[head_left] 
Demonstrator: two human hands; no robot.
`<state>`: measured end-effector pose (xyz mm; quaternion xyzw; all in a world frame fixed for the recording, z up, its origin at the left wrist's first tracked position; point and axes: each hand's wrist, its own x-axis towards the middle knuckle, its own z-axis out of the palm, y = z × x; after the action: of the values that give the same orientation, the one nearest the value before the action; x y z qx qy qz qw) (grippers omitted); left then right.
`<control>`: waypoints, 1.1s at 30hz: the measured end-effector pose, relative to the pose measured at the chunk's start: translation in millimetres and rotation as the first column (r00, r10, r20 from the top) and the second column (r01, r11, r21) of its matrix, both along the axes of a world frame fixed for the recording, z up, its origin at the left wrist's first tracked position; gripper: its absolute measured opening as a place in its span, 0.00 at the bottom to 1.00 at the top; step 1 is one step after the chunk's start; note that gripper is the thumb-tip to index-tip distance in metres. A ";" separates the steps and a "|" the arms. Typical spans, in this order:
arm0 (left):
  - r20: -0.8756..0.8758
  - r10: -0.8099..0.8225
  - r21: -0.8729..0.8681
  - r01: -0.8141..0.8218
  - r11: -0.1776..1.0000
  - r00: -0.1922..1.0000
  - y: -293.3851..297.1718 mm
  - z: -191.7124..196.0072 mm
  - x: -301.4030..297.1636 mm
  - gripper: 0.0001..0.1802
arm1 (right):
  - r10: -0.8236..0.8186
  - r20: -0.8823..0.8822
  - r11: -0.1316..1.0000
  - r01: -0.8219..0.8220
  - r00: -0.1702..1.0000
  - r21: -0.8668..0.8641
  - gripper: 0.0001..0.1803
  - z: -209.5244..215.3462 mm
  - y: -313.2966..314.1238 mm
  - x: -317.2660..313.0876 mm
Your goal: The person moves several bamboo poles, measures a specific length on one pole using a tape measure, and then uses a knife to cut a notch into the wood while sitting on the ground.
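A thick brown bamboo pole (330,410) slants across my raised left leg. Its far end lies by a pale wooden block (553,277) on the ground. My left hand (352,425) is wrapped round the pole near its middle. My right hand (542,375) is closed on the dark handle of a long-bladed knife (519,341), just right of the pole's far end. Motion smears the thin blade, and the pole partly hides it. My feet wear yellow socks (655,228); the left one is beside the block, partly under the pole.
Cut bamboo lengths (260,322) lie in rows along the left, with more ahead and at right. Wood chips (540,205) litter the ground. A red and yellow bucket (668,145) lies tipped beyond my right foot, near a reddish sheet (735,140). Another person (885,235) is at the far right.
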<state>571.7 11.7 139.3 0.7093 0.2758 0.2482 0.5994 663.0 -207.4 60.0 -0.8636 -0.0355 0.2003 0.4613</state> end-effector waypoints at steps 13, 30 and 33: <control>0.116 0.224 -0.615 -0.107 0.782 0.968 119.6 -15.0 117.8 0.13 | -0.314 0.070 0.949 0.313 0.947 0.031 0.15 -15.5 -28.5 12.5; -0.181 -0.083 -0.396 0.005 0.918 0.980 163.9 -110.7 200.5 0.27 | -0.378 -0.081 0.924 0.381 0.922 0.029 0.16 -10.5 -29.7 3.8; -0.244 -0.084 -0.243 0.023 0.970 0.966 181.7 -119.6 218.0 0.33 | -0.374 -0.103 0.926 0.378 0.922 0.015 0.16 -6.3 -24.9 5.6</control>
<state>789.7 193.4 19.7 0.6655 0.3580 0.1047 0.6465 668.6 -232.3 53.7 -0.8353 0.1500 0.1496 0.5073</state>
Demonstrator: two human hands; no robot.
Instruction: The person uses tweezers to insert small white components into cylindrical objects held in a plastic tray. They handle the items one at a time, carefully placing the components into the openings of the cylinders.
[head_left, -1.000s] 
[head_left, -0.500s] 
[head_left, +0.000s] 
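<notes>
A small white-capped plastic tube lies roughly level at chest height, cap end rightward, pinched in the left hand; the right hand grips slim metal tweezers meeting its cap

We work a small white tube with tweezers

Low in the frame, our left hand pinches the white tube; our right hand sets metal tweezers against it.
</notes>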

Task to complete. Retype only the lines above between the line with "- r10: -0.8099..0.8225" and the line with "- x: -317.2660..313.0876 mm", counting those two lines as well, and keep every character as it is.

Solution.
  - r10: -0.8099..0.8225
  - r21: -0.8729..0.8681
  - r01: -0.8141..0.8218
  - r11: -0.1776..1.0000
  - r00: -0.1922..1.0000
  - y: -293.3851..297.1718 mm
  - z: -191.7124..196.0072 mm
  - x: -301.4030..297.1636 mm
  - gripper: 0.0001..0.1802
arm1 (right):
  - r10: -0.8236..0.8186
  - r20: -0.8823..0.8822
  - r11: -0.1316..1.0000
  - r01: -0.8219..0.8220
  - r00: -0.1702..1.0000
  - r21: -0.8668..0.8641
  - gripper: 0.0001..0.1803
  - z: -209.5244..215.3462 mm
  - y: -313.2966..314.1238 mm
  - x: -317.2660..313.0876 mm

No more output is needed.